No matter your operating system, the chances are that once a month or more your computer, tablet of even your smartphone will need updating. If your PC or device is regularly connected to the internet, it will persistently prompt you to update your software.
Many people just blindly say yes to such updates, thinking that upgrading is the best way to keep their computer and its precious data secure. Although many people also dismiss the updates for a number of reasons, such as not wanting to restart their computer due to working on things or not being able to afford having their computer out of action for even 10-15 minutes.
A recent study drawing on statistics from 10 million Kaspersky Lab customers found that nearly one in four internet users are not using the latest browser version. Two thirds of those that haven’t upgraded are using the previous update or release while as many as a third are browsing the web on older versions.
The article highlighting the Kaspersky study appeared recently on UK web technology website The Register who also found Firefox users were the worst group at keeping their browser up to date when compared to Internet Explorer and Google Chrome. Over 80 per cent of IE users are browsing on the latest version and nearly the same number for Chrome, yet surprisingly only 66 per cent of Firefox users are up to date.

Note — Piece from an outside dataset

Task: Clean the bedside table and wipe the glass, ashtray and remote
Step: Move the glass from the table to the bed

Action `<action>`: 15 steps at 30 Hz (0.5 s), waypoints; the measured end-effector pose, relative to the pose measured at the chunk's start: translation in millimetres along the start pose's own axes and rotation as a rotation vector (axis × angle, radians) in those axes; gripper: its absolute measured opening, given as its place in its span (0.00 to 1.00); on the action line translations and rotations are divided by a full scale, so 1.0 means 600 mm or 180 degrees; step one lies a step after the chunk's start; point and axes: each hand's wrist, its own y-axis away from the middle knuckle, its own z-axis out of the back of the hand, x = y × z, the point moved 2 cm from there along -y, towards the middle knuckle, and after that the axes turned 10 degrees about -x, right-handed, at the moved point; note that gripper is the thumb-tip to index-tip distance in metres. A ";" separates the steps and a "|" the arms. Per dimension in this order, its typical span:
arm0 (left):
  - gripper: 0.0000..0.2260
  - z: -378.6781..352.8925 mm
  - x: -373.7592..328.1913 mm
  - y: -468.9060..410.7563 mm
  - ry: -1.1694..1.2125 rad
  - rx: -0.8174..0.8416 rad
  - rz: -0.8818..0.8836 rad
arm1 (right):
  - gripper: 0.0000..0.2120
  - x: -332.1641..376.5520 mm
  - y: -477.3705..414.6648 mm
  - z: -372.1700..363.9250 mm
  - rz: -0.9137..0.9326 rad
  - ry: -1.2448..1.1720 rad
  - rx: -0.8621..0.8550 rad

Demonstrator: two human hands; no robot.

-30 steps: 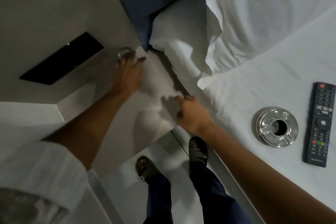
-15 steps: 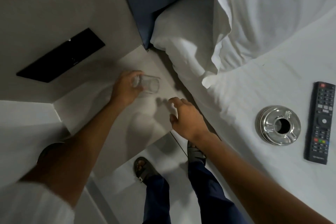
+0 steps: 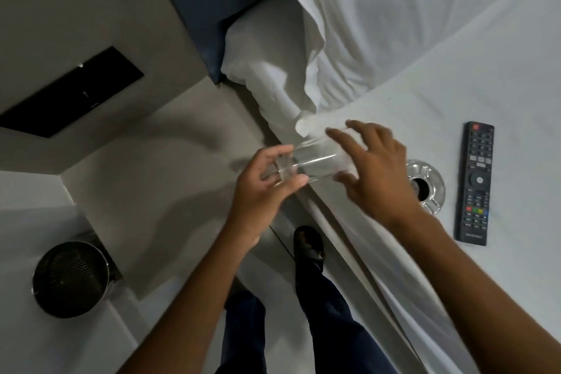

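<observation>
A clear drinking glass [image 3: 315,161] lies on its side in the air between my hands, over the gap between table and bed. My left hand [image 3: 264,191] grips its base end. My right hand [image 3: 376,173] has spread fingers around its rim end, touching it. The pale bedside table [image 3: 158,167] lies under and left of my hands. On the white bed sheet, a silver metal ashtray [image 3: 431,188] sits partly hidden behind my right wrist. A black remote [image 3: 475,182] lies just right of it.
White pillows [image 3: 349,24] fill the top right, against a dark blue headboard [image 3: 206,0]. A black switch panel [image 3: 73,91] is set in the wall. A black mesh waste bin [image 3: 71,278] stands on the floor at lower left. My feet stand between table and bed.
My left hand lifted the glass from the table's far corner and carried it right, toward the bed. My right hand rose from the table edge and met the glass's rim end.
</observation>
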 end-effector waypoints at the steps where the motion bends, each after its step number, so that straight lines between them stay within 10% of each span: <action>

Aside from benefits newer version of browsers and other software upgrades entail, upgraded security is touted the other main benefit of software updates. Within a couple of days, companies are able to patch their products to resist the latest viruses, worms and Trojans that can potentially obtain your details, steal your identity or your money.

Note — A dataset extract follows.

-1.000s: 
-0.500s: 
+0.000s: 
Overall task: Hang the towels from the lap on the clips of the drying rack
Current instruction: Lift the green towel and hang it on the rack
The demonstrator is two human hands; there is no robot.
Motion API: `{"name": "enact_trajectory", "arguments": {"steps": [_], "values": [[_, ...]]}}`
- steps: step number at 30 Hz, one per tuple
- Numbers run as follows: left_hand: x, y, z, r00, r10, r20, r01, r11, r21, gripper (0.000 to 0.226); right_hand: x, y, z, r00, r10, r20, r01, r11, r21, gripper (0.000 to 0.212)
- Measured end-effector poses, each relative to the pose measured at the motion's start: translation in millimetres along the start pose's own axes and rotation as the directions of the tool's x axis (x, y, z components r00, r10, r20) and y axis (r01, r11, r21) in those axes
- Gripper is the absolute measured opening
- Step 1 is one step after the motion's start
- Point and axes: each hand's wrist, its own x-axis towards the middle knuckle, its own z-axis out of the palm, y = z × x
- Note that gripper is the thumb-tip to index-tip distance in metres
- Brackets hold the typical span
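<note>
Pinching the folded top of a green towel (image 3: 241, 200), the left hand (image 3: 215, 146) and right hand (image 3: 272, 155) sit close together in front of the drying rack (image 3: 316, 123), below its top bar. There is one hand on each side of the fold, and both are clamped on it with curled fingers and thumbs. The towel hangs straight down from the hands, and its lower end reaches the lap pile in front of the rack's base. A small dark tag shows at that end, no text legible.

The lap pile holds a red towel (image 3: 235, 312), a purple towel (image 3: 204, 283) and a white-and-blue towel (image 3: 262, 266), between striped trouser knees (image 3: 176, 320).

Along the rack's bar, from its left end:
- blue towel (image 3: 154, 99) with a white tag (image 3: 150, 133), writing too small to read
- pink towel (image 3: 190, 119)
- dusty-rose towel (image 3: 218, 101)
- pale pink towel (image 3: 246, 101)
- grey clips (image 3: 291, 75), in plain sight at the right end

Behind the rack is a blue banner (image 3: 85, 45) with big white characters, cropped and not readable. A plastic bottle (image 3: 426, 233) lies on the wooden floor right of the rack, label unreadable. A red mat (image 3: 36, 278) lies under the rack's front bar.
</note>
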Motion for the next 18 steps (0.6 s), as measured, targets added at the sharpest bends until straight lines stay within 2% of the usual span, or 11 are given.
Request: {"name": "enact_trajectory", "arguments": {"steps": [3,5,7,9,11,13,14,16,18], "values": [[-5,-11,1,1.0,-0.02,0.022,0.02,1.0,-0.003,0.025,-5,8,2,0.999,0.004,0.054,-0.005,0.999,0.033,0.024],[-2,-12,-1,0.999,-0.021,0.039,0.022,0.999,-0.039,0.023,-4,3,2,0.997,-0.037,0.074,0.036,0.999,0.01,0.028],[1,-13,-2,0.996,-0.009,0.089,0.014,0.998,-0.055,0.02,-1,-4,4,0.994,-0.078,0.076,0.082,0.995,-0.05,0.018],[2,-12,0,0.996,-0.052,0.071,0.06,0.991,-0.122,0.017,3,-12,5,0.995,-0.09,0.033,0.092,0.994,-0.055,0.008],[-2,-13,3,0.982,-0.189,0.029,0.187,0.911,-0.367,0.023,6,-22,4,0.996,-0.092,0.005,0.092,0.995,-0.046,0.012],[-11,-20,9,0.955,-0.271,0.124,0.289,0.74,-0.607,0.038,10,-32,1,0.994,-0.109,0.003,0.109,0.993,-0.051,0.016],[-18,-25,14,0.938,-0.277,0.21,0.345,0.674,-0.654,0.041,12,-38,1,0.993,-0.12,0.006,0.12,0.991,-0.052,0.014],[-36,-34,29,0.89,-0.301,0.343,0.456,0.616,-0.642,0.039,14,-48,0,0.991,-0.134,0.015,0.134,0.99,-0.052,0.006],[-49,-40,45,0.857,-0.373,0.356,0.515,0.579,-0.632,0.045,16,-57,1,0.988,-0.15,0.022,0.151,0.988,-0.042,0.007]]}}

It is surprising then, given the common assumption that updating software is the best way to remain secure that research coming out of Amsterdam presented byDIMVA last year found that there is no significant difference in the amount of malicious software present on patched and unpatched computers.
Despite these results, around the web there are still plenty of articles stating why you should upgrade your software, such as this one pointing out that new updates aim to increase productivity for the user. Given that the amount of malware on computers that have and haven’t received software updates remain largely the same, users shouldn’t worry about security when wanting to upgrade to take advantage of the new features of an update.